He goes on to say he really has an anti- _self-proclaimed_ -expert bias. A
safe target, nobody likes a smug know-it-all. But sometimes the self-
proclaimed expert _is_ an expert. How do we know if we admit to being
amateurs? We don't know, of course, but the odds are we should listen to
people who demonstrate expertise and not dismiss them because they come off as
smug or claim to have expertise.

Imagine, for a moment, Jeff was talking about Linus Torvalds. Or perhaps Paul
Graham. How would you take this post?

This comes off as being worthy of the last administration: Pandering to
people's prejudices and distrust of anyone who comes across as smart.

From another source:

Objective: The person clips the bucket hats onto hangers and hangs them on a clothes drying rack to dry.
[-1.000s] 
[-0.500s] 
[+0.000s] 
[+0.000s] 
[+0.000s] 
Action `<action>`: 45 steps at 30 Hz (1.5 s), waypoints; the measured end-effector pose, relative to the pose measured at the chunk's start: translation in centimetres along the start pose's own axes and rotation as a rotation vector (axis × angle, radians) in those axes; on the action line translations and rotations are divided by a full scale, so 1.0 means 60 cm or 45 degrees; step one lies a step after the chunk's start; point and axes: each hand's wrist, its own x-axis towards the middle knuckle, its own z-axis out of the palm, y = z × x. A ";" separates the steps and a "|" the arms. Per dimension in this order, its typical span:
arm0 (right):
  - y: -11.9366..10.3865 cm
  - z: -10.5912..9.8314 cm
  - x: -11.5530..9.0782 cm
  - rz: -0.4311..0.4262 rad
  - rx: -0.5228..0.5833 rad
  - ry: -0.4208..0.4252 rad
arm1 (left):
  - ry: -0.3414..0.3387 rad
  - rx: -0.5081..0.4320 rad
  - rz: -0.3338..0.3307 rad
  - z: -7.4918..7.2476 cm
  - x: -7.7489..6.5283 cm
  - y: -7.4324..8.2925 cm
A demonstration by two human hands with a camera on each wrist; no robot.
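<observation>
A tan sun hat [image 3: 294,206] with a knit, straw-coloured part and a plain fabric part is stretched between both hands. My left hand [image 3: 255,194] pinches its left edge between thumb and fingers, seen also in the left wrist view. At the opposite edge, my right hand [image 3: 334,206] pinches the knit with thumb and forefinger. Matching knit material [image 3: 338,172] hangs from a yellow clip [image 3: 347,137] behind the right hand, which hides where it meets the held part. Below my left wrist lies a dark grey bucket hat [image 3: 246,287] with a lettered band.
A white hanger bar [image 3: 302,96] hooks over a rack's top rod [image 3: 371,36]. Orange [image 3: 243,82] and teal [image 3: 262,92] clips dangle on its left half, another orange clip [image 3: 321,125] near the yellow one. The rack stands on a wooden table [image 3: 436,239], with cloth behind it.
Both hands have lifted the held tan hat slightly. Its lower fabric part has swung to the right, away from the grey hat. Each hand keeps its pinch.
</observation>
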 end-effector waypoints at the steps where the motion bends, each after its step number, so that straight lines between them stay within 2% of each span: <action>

p.s. Does anybody else think this is just a continuation of his bashing people
like Kent Beck and Robert Martin for daring to try to systematize agile
software development with anything m,ore complex than Jeff's four rules?

------
gaius
_It troubles me greatly to hear that people see me as an expert or an
authority, and not a fellow amateur._

I can't believe this from someone who set out to create a widely-read blog.

------
ewiethoff
Steve McQueen's character is exactly the expert fire chief I want in my
towering inferno, and Rick Rescorla
([http://www.time.com/time/magazine/article/0,9171,1810315-3,0...](http://www.time.com/time/magazine/article/0,9171,1810315-3,00.html))
is exactly the expert security chief I want.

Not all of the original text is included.